En enero de 1906, varios miles de trabajadores del molino de algodón se amotinaron en las afueras de Bombay. Negándose a trabajar en sus telares, lanzaron piedras a las fábricas, y su revuelta pronto se extendió al corazón de la ciudad, donde más de 15.000 ciudadanos firmaron peticiones y marcharon furiosos por las calles. Protestaron por la propuesta de abolición de la hora local en favor de la hora estándar de la India, que se fijaría cinco horas y media antes de Greenwich. Para los indios de principios del siglo XX, esto parecía un intento más de aplastar la tradición local y cimentar el dominio de Britannia. No fue hasta 1950, tres años después de la independencia india, que se adoptó una única zona horaria en todo el país. Los periodistas llamaron a esta disputa la «Batalla de los Relojes». Duró casi medio siglo.

Hoy en día, damos por sentado nuestro sistema mundial de cronometraje: 24 zonas horarias que se ondulan serenamente hacia el exterior desde Greenwich; un año de 12 meses, dividido en 52 semanas, reconocido desde San Francisco hasta Shangai; el tan odiado salto bianual del horario de verano. Estas son las convenciones que nos permiten hablar y viajar y comerciar por todo el mundo sin pestañear. Sin embargo, en su nuevo libro imaginativo y que invita a la reflexión, The Global Transformation of Time, 1870-1950, Vanessa Ogle nos recuerda que había que inventar la estandarización y la simultaneidad.

A medida que el siglo XIX se disolvía en el XX, las naciones del Atlántico Norte luchaban por imponer su forma de marcar el tiempo en el resto del globo. Fue un proyecto ambicioso, defendido y resistido, y repensado por un extraordinario elenco de personajes. En fila contra los científicos franceses, los funcionarios coloniales británicos, los héroes de guerra alemanes, los hombres de negocios estadounidenses y los reformistas árabes estaban los agricultores ingleses, los trabajadores de los molinos de Bombay y los académicos musulmanes de todo el Oriente Medio. La historia de la reforma del tiempo ilumina la naturaleza desigual de la globalización, pero también nos ofrece una forma de pensar más profundamente en el cambio tecnológico en un momento en que estamos casi abrumados por él.

Desde que los seres humanos existen, hemos medido el tiempo observando el mundo natural: el flujo de las estaciones, la danza de los cuerpos celestes a través del cielo. Hace más de 30.000 años, los hombres y mujeres de lo que hoy es Europa Central rastreaban la luna y las estrellas tallando muescas en colmillos gigantescos. Desde Stonehenge hasta el antiguo observatorio chino de Shanxi, muchas estructuras neolíticas se construyeron originalmente para marcar el solsticio de invierno y celebrar el comienzo de un nuevo año.
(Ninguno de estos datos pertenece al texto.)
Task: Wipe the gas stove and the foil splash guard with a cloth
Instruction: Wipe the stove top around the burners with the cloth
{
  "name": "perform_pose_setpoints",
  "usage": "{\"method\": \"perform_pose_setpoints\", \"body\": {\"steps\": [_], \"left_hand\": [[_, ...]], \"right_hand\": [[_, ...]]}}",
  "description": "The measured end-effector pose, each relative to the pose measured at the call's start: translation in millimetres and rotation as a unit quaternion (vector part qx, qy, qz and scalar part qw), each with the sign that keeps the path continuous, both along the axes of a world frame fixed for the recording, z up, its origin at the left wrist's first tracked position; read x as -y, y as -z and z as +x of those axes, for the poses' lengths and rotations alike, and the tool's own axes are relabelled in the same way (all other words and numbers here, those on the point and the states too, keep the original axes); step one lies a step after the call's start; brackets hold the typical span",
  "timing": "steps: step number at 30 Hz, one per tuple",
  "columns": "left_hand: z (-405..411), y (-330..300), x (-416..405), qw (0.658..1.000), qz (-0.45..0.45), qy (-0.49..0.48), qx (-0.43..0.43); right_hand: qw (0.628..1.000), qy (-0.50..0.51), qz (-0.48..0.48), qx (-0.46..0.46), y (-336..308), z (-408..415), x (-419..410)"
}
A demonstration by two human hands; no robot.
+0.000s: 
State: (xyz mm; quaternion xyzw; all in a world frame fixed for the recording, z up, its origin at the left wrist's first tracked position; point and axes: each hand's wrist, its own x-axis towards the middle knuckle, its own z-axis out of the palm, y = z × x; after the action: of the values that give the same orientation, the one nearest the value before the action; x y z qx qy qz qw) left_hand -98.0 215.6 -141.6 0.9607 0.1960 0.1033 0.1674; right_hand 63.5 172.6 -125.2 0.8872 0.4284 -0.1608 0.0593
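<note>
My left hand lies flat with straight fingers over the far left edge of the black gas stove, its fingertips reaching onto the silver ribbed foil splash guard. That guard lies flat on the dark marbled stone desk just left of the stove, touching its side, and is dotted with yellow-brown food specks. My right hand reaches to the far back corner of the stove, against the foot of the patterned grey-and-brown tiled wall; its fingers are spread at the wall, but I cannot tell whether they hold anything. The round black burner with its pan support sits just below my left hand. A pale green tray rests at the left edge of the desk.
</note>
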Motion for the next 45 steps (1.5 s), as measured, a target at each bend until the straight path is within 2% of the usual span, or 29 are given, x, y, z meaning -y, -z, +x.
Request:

Hace unos 4.000 años, fue la inundación estival del Nilo la que señaló a los antiguos egipcios que había pasado otro año. Cambiando nuestra mirada a lo largo de los siglos desde las esferas celestiales a los más pequeños trozos de materia, nos hemos convertido en cronometradores de extraordinaria precisión. Los relojes atómicos actuales, que funcionan midiendo las vibraciones de los átomos de estroncio mientras sus electrones se desplazan entre los niveles de energía, son tan precisos que no perderán ni un segundo en los próximos 15.000 millones de años.

Sin embargo, el tiempo no es tan natural ni tan objetivo como parece. De hecho, nuestro sentido del tiempo tiene todo que ver con la forma en que nos relacionamos unos con otros y entendemos nuestro lugar en el universo. Las sociedades judeocristianas aprendieron a percibir el tiempo histórico como lineal y unidireccional debido a una historia particular que se contaba sobre el destino de la humanidad. Los Incas y los Mayas dibujaron diferentes cosmologías de diferentes historias, cíclicas y continuas. El tiempo, en otras palabras, siempre ha sido un producto de la imaginación humana y una fuente de tremendo poder político. Julio César lo sabía cuando reorganizó el calendario romano en el 46 A.C. para aislarlo del sacerdocio. Joseph Stalin pensó que el fin de semana era un lujo burgués; lo abolió en 1929 en un intento de transformar a los rusos comunes en buenos comunistas.

Nuestro régimen moderno de cronometraje nació a finales del siglo XIX. El fin de siglo era una era global como la nuestra, unida a través de fronteras, continentes y océanos. También fue un momento de gran progreso tecnológico. Ferrocarriles, barcos de vapor, metro, teléfonos y radio entraron en acción de una sola vez, colapsando la distancia y comprimiendo el tiempo de forma deslumbrante y desorientada.